Ficool

Chapter 5 - Under Fluorescent Light

Sound came back first.

A distant hum. Low. Constant. Mechanical.

Elliot tried to breathe.

Nothing happened.

He felt… wrong. Weightless and heavy at the same time, as though his body were both gone and still failing him. The pain in his chest was gone, replaced by a numb pressure that spread outward, dissolving thought.

Light flooded his vision.

Not the soft glow of streetlamps or the orange wash of dusk, but something harsher—white, sterile, unforgiving.

Fluorescent.

Shapes formed slowly. Glass. Shelves. Bright colors stacked in neat rows. The air smelled of plastic, sugar, and burnt coffee.

A 7-Eleven.

Elliot stood across the street from it.

No—floated.

He looked down at himself.

There was no blood. No body. No weight. His hands passed through each other when he tried to clasp them together.

"Am I…?" His voice didn't echo. It didn't exist.

The store glowed like a beacon in the darkness, impossibly bright compared to the night around it. Its automatic doors slid open and shut as customers came and went, unaware of the man standing just beyond the reach of the light.

Elliot felt drawn to it.

Not by hope.

By habit.

Go where it's warm.

Go where there's light.

Go where you might be allowed to exist.

He drifted forward.

As he crossed the street, memory surged back into him—not as a stream, but as weight. Every small theft. Every excuse. Every time he'd told himself just this once.

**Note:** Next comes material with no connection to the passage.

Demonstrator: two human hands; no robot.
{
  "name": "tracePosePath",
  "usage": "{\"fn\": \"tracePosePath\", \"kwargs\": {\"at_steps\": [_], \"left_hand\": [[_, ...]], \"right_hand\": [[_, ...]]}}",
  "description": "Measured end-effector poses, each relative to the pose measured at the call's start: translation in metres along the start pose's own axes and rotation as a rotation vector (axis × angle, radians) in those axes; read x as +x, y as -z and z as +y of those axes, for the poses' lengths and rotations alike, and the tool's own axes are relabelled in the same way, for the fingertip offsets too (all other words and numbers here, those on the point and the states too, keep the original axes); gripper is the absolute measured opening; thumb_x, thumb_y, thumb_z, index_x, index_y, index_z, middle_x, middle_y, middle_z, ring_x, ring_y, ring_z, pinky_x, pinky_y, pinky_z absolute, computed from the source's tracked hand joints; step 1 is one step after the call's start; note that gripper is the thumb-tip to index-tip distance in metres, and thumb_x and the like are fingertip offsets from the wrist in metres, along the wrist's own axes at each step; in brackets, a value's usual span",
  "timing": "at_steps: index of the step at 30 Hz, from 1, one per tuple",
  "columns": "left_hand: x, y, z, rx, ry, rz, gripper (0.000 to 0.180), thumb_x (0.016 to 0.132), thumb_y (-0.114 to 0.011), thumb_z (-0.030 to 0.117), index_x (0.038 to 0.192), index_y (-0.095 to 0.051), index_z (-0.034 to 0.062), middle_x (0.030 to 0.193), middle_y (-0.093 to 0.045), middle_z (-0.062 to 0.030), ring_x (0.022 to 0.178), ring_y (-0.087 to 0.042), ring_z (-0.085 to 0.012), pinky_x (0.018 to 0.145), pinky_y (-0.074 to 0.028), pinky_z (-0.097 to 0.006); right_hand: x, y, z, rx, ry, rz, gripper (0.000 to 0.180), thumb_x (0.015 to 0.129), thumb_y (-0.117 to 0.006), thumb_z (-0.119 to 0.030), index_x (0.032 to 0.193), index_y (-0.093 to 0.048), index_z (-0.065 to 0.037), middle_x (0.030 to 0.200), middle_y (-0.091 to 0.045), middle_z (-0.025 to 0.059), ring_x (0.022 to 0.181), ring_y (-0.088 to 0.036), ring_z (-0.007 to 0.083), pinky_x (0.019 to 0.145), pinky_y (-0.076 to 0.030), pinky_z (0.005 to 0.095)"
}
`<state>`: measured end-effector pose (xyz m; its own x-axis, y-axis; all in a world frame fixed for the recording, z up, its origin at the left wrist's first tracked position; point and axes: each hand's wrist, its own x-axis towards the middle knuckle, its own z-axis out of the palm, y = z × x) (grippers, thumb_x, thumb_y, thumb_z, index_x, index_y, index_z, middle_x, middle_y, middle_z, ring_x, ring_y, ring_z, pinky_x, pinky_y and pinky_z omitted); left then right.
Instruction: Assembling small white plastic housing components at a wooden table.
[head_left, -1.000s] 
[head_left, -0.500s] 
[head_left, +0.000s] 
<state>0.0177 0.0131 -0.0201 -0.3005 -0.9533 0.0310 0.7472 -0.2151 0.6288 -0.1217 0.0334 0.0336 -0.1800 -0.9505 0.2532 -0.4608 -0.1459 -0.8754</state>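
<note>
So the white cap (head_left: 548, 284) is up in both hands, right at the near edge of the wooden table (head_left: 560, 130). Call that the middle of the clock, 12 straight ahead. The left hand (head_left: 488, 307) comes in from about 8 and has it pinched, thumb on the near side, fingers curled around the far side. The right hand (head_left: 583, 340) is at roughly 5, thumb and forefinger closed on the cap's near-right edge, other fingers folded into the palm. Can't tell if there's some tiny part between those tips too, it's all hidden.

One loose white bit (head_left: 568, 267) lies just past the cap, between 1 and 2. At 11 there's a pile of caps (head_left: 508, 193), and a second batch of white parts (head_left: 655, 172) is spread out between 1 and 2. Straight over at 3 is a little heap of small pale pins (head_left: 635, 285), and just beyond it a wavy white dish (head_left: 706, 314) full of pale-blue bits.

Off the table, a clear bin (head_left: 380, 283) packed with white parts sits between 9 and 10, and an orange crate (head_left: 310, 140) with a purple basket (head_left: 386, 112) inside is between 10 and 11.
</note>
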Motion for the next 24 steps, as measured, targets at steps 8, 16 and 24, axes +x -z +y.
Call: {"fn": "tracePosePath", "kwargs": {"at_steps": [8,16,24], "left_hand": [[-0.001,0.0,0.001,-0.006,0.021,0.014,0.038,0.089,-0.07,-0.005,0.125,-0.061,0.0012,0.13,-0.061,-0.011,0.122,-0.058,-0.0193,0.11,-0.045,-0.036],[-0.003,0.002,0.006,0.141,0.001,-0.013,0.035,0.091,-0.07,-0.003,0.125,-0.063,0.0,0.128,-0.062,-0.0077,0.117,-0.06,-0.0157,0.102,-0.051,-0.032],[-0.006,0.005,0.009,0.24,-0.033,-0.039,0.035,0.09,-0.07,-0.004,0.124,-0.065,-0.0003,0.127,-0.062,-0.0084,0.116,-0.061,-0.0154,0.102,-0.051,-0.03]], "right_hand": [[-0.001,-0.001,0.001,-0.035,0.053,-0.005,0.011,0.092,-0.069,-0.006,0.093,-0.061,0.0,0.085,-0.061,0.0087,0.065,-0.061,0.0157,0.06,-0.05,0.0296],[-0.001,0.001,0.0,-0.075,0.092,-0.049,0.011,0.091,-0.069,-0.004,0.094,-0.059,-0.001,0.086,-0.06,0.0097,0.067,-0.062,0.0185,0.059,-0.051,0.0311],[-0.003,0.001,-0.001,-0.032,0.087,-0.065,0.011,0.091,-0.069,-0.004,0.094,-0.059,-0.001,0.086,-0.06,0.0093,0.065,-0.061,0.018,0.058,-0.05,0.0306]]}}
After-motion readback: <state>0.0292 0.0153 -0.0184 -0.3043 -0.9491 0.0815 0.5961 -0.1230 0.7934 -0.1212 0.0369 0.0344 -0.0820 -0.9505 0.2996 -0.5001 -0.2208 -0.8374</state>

And beneath it all, the image of the envelope.

Still on the road.

Still short.

"I didn't mean to," he tried to say again.

The doors opened.

Light swallowed him whole.

For an instant, Elliot felt something like falling—and then pressure. Crushing. Squeezing. Like being forced through a space too small to hold him.

He screamed.

He awoke to pain.

Real pain.

It came in waves, sharp and disorienting. His body felt compressed, folded in on itself. Sound battered him from all sides—muffled voices, urgent and panicked.

He tried to move.

Something resisted.

He tried to breathe.

Liquid filled his mouth and nose.

Panic surged.

Then—air.

A violent rush of it tore into his lungs, burning as it went. Elliot screamed, the sound ripping out of him raw and desperate.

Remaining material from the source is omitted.